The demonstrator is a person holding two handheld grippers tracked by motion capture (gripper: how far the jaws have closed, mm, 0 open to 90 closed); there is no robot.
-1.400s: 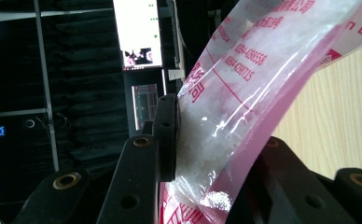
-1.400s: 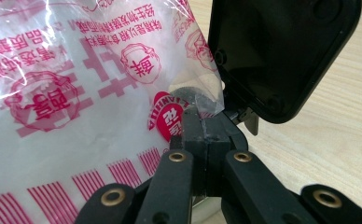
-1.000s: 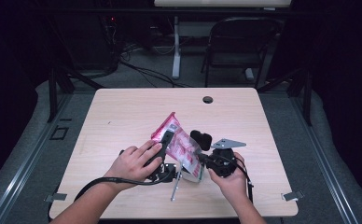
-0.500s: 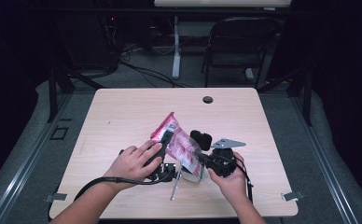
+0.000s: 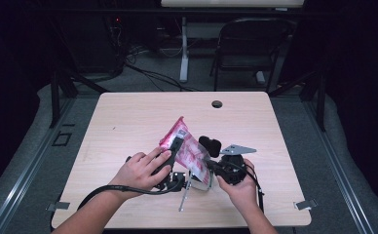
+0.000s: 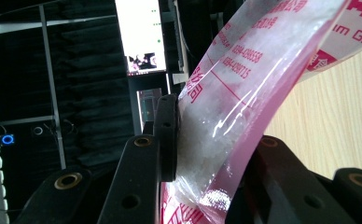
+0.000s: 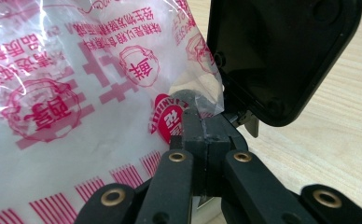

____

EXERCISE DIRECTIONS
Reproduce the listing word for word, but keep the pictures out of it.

ANSWER BOX
The demonstrator is a person holding two handheld grippers tracked by motion capture (gripper: how far the jaws have closed, mm, 0 open to 90 closed); there is no robot.
-1.400s: 
-1.400s: 
-1.000s: 
-0.500s: 
+0.000s: 
+0.000s: 
+0.000s: 

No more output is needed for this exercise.